Patients with type-two diabetes are eager to find successful ways to reduce their blood sugar and control their metabolic disease.
Now, UK researchers have found that 670 nanometers of red light on the backs of healthy individuals stimulated energy production within mitochondria – the tiny powerhouses within cells – leading to increased consumption of glucose.
In particular, it led to a 27.7% reduction in blood glucose levels following glucose intake and reduced maximum glucose spiking by 7.5%.
While the study was conducted in healthy people, the non-invasive, non-pharmacological technique has the potential to have an impact on diabetes control after meals, as it can reduce damaging fluctuations of blood glucose in the body that contribute to aging, they said.
Significant long-term consequences for health
The study also highlights the significant long-term consequences for human health, including the potential dysregulation of blood sugars posed by lengthy exposure to blue light. The research has been published in the Journal of Biophotonics under the title “Light stimulation of mitochondria reduces blood glucose levels.”
“Sunlight has a balance between red and blue, but we now live in a world where blue light is dominant because although we do not see it, LED lights are dominant in blue and have almost no red in them.
This reduces mitochondrial function and ATP production, so our internal environments are red-starved. Long-term exposure to blue light is potentially toxic without red. Blue light on its own impacts badly on physiology and can drive disrupted blood sugars that may, in the long run, contribute to diabetes and undermine health spans. the authors suggest that this may be a potential public health issue.
“Pre-1990, we all had incandescent lighting, which was fine because it had the balance of blue and red similar to sunlight, but there is a potential health span time bomb in the change to LEDs in an aging population. This can partly be corrected by spending more time in sunlight,” they added.
Mitochondria – membrane-bound cell organelles that generate most of the chemical energy needed to power the cell's biochemical reactions – provide energy for vital processes in the cells, using oxygen and glucose to produce the energy-rich nucleoside adenosine triphosphate (ATP).
Previous research has established that long-wavelength light between 650 to 900 nanometers (spanning the visible through to the near-infrared range) can increase mitochondrial production of ATP that reduces blood glucose and also improves health/lifespan in animals.
The authors, the University of London Prof. Michael Powner of the Optometry and Visual Science department and University College London ophthalmology Prof. Glen Jeffery, suggest that this improvement in ATP production can cause signaling changes that are transmitted throughout the body.

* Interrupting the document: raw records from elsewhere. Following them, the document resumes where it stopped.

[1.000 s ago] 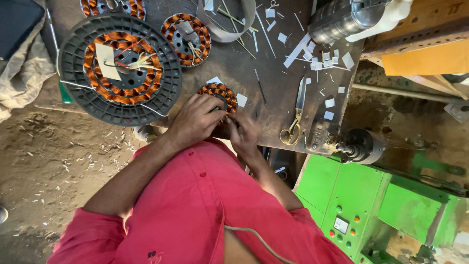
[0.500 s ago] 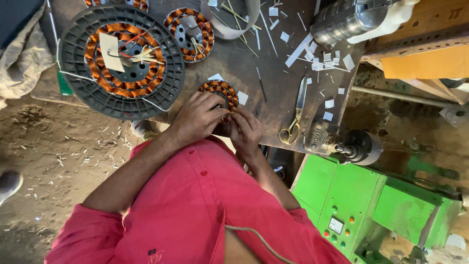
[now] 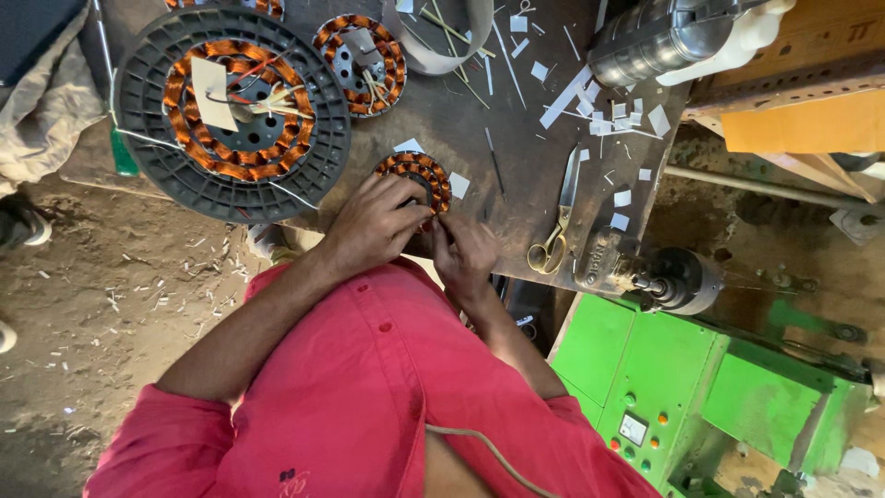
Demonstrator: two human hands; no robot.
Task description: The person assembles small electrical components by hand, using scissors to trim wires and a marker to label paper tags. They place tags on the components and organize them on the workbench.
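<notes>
A small round stator with copper windings [image 3: 415, 171] lies at the near edge of the dark workbench [image 3: 516, 212]. My left hand [image 3: 373, 226] covers its near side, fingers curled onto the rim. My right hand [image 3: 464, 251] is just to the right, fingers pinched together against the stator's edge; what they pinch is too small to tell. Both arms wear red sleeves.
A big black slotted disc with copper coils [image 3: 232, 111] sits at the left, another wound stator [image 3: 359, 63] behind. Scissors with yellow handles [image 3: 556, 231] lie right of my hands among white paper scraps [image 3: 608, 120]. A metal cylinder [image 3: 659, 37], small motor [image 3: 659, 277] and green machine [image 3: 701, 397] stand right.
Both hands stay on the small stator with only slight finger movement. The view has shifted a little; a foot at the left edge has come into sight.
</notes>
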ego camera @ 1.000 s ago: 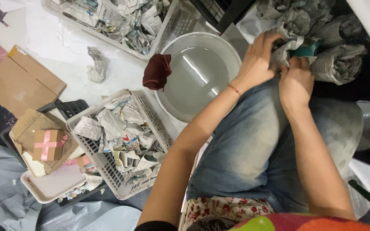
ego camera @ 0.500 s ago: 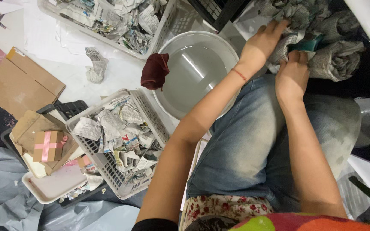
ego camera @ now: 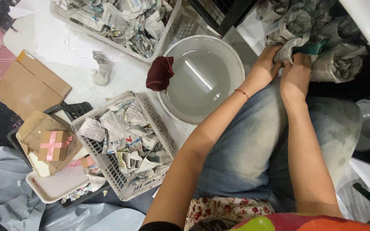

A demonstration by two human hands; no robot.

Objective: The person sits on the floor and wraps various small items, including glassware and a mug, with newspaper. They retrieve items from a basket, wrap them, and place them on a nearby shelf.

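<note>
Item: newspaper bundle (ego camera: 288,45), grey crumpled print, at the top right of my view, just past the knees and against a heap of similar wrapped rolls (ego camera: 337,64).

Left hand (ego camera: 265,68): I read its fingers as curled onto the bundle's near edge, holding paper. Right hand (ego camera: 296,70): closed alongside, fingertips tucked under the same bundle, next to a teal scrap (ego camera: 311,48). The hands sit side by side, almost touching.

Key relation: the bundle lies straight ahead of both hands, up-frame from the wrists. Its long axis seems to run up-frame, slightly leaning left, though the folds blur this. I cannot say either hand is nearer; both are on it.

Also present: basin (ego camera: 232,53) of water left of the left forearm, dark red cloth (ego camera: 159,72) on its rim, basket (ego camera: 150,124) of paper scraps below that.
</note>
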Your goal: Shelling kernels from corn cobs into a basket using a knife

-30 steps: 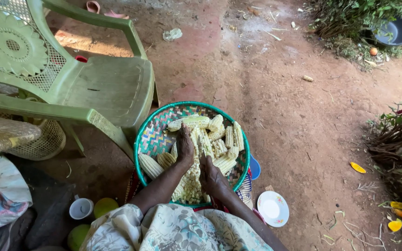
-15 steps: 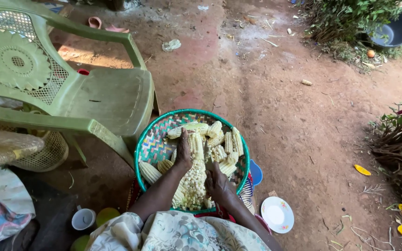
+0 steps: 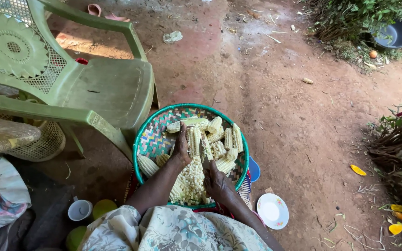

While mitochondria regulate metabolism, solar light influences its rate. Photobiomodulation with red light increases mitochondrial membrane potentials and adenosine triphosphate production and could increase glucose demand, they said.
“Here we show, with a glucose tolerance test, that photobiomodulation of normal subjects significantly reduces blood sugar levels. A 15-minute exposure to 670 nm light reduced the degree of blood glucose elevation following glucose intake by 27.7%, integrated over 2 hours after the glucose challenge.
This intervention could reduce damaging fluctuations of blood glucose in the body.